▸ **EXERCISE DETAILS**
Transcribe the entries below exactly, starting with the line that has "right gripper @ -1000" and stopping after the line that has "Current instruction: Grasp"; no pictures belong in the copy.

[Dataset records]
%%

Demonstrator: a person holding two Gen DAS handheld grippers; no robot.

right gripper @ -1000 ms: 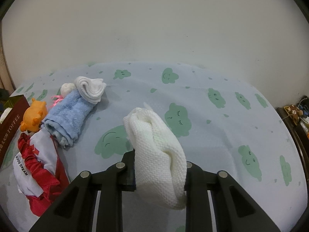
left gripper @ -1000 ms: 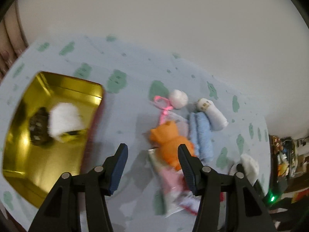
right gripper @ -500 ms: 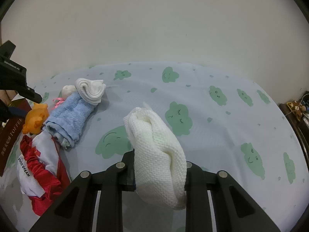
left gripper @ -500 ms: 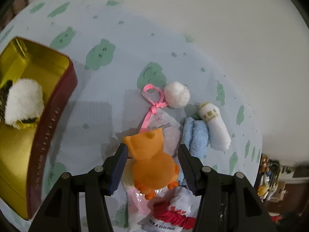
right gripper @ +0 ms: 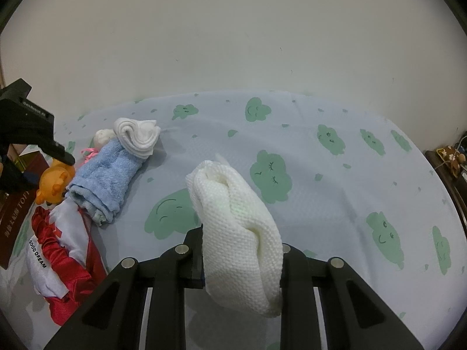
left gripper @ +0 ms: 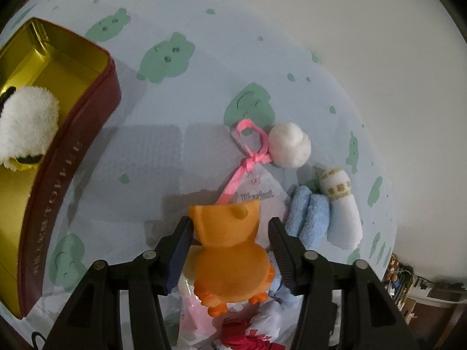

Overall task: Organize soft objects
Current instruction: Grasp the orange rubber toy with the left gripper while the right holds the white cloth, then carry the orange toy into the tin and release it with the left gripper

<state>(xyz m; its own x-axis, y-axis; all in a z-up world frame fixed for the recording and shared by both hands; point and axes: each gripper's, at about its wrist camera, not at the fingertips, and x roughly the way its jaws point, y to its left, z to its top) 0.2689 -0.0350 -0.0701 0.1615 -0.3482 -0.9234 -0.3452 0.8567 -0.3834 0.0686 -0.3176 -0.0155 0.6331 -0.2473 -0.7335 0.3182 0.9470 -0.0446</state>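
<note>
While closing, left tool (left gripper: pixel 230 229) straddles glossy orange toy (left gripper: pixel 230 250), rounded, squat

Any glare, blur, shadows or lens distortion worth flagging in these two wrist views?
Left wrist view: heavy fisheye bending, gold tin interior reflects brightly, orange toy slightly soft, two blocky shadows on the cloth. Right wrist view: sharper, even light, dark corners, faint green tint on the white knit cloth.

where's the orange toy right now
In the left wrist view the orange toy sits low centre between the closing left gripper jaws, beside the blue towel on its right.
</note>
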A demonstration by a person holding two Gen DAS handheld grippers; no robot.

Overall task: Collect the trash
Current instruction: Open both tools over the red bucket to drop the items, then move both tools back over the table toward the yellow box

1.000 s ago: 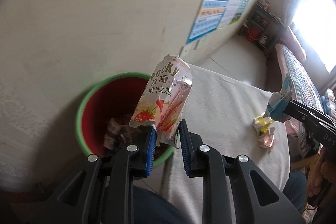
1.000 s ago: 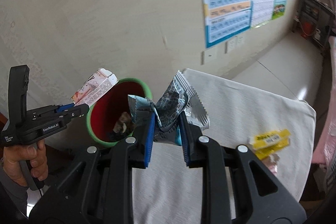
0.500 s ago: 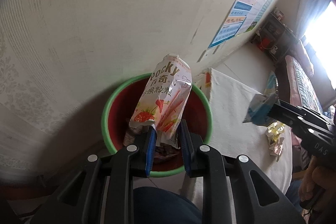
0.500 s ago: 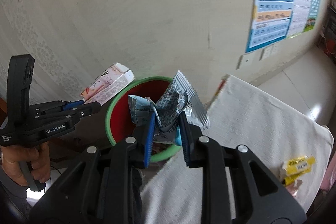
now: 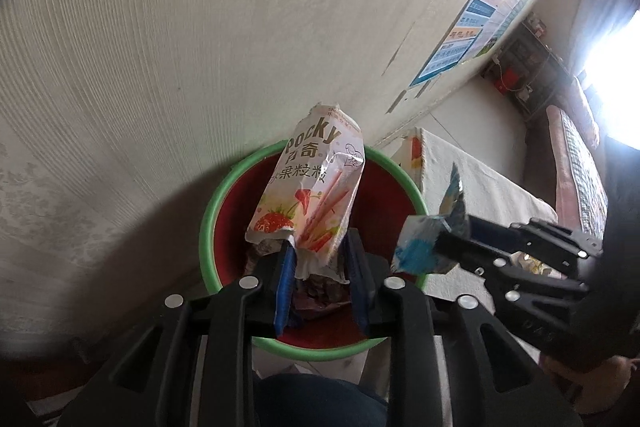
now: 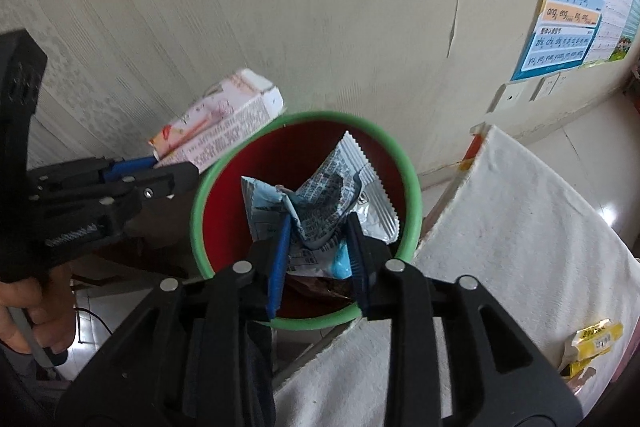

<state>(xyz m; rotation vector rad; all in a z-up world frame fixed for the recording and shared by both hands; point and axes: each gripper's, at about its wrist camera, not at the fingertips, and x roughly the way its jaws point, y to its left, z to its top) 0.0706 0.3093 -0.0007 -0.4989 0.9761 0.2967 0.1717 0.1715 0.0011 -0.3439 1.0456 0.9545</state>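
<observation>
Currently, with both hand-held grippers just opening, the left hand-held gripper [image 5: 320, 267] loosening on the crumpled pink-and-white Pocky box [image 5: 312, 191] and the right hand-held gripper [image 6: 316, 247] on the crinkled blue-and-silver foil wrapper [image 6: 320, 203], either item may catch the green rim of the red plastic bin [image 6: 412, 195] and fall outside.

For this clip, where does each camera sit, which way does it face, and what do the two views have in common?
Left wrist: on the left gripper, facing steeply down into the red bin by the wall; Pocky box between its jaws, which have just been opening; the right gripper and a hand enter from the right.
Right wrist: on the right gripper, facing down into the same bin; blue-and-silver wrapper between its jaws, which have just been opening; the left gripper and hand show at left.
Shared: bin, both pieces of trash, white-covered table.
</observation>
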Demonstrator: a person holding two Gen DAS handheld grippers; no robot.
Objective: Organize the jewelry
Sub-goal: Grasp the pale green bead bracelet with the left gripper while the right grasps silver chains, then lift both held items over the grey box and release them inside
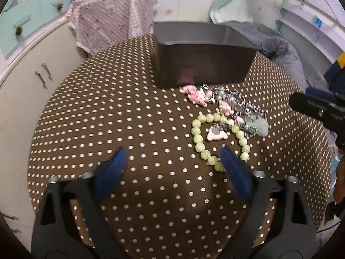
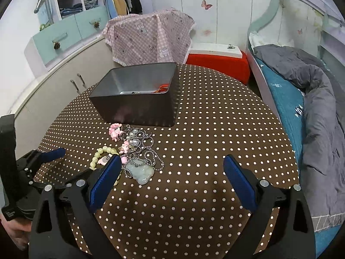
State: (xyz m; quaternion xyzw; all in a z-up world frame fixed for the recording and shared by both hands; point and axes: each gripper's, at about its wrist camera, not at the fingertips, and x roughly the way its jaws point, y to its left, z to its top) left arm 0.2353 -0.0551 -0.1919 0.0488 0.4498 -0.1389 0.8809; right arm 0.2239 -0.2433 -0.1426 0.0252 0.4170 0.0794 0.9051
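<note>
A pile of jewelry lies on the brown dotted table (image 1: 133, 116) in front of a dark grey box (image 1: 200, 62): a pale green bead bracelet (image 1: 199, 139), pink charms (image 1: 197, 95), silver chains (image 1: 243, 105) and a pale jade pendant (image 2: 141, 171). My left gripper (image 1: 173, 161) is open and empty, its right finger over the bracelet's near edge. My right gripper (image 2: 172, 169) is open and empty, with its left finger beside the pendant. The box (image 2: 140, 95) holds something orange and metallic inside.
A pink checked cloth (image 2: 151, 36) hangs behind the table. A red stool (image 2: 217, 64) stands behind it, a bed with a grey quilt (image 2: 319, 112) to the right and a white cabinet (image 1: 32, 99) to the left. The left gripper also shows in the right wrist view (image 2: 43, 159).
</note>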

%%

▸ **TASK SOLUTION**
right gripper @ -1000 ms: 
left gripper @ -1000 ms: 
right gripper @ -500 ms: 
left gripper @ -500 ms: 
right gripper @ +0 ms: 
left gripper @ +0 ms: 

Overall task: Organize soft objects
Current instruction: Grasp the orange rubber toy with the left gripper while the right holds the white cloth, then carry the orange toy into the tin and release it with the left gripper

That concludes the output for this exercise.